Esses números são inusuais para o padrão brasileiro?

Sem dúvida. De memória, diria que é pelo menos 50% acima do padrão. O estímulo à troca de partidos para formatar a base de apoio do jeito que eles queriam - não para o próprio PT, que o PT é "puro" - era conhecido antes de estourar a crise do mensalão. Temos, então, dois fios desencapados: a base aliada gelatinosa, amorfa, sem caráter e sem programa, que só se mantém unida por alguma recompensa; e as denúncias de corrupção que, se verdadeiras, teriam ocorrido de uma forma que acirrava a competição por espaços entre esses partidos.

Onde isso vai dar?

Se as investigações comprovarem essas denúncias e até coisas mais substanciais, muitas pessoas perderão o mandato e nós veremos uma reformulação profunda dos partidos políticos. Queira Deus que, indiretamente, não afete o próprio presidente da República. Se ficar comprovada uma participação mais material do ex-ministro José Dirceu, teremos uma dificuldade muito grande e, aí, sim, uma crise institucional.

Qual o principal erro de Lula?

O erro inicial, e o mais grave, de Lula foi a coordenação política. Ele colocou na Casa Civil um político grande demais para o cargo. José Dirceu não cabe no palácio, é como colocar um elefante numa bacia.

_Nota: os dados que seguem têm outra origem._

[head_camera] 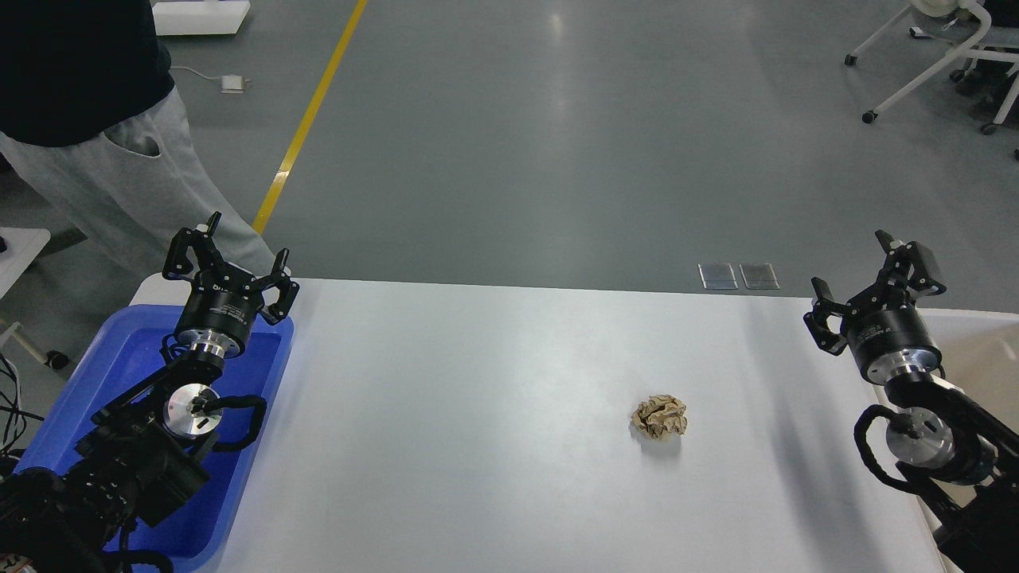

Lula ficou sem Casa Civil e sem coordenação política.

Lula tem talhe, paciência e apetite para isso?

Lula não tem talhe, paciência ou apetite para a coordenação política, nem acredito que conseguisse, porque não tem vivência parlamentar. Então, caiu-se no pior dos mundos. Nem Lula fez a coordenação política nem resolveu o problema. Outro erro, ainda mais visceral, é o sentido hegemônico do PT, que aparelhou o governo, criando uma sensação de hegemonismo, de ocupação excessiva de poder e de ameaça para os demais partidos.

Que tal Lula na Presidência?

Lula tem qualidades indiscutíveis, mas na Presidência se comporta como o líder sindical. Parece que ele só se sente à vontade quando discursa para sindicalistas ou companheiros do PT e que não acha necessário se aprofundar nos assuntos. Repete muitos chavões típicos do movimento sindical. Dá a impressão de que não gosta muito da maior parte do que compõe o papel do presidente da República: se aprofundar nos assuntos, reuniões difíceis, atenção contínua a todos os aspectos do Estado e do governo. Por fim, falta-lhe vivência parlamentar, o caminho para entender a Presidência. O tal "autismo" de Lula aborda essa demora para se adaptar ao cargo.

Como interpretar os apelos a mobilizações de rua feitos pelo PT?

Só em oportunidades muito raras a mobilização de rua é indício de coisa boa. As manifestações das diretas, em 1984, foram um caso raríssimo. Quando alguém diz "quero o pessoal na rua me apoiando" é sintoma de crise. Isso é da filosofia plebiscitária, a doença infantil da democracia. Militantes não são convocados na expectativa de que vão sentar e tomar sorvete. Eles vêm para brigar, para usar métodos de ameaça. Com isso, o PT apenas aprofunda o problema que quer resolver.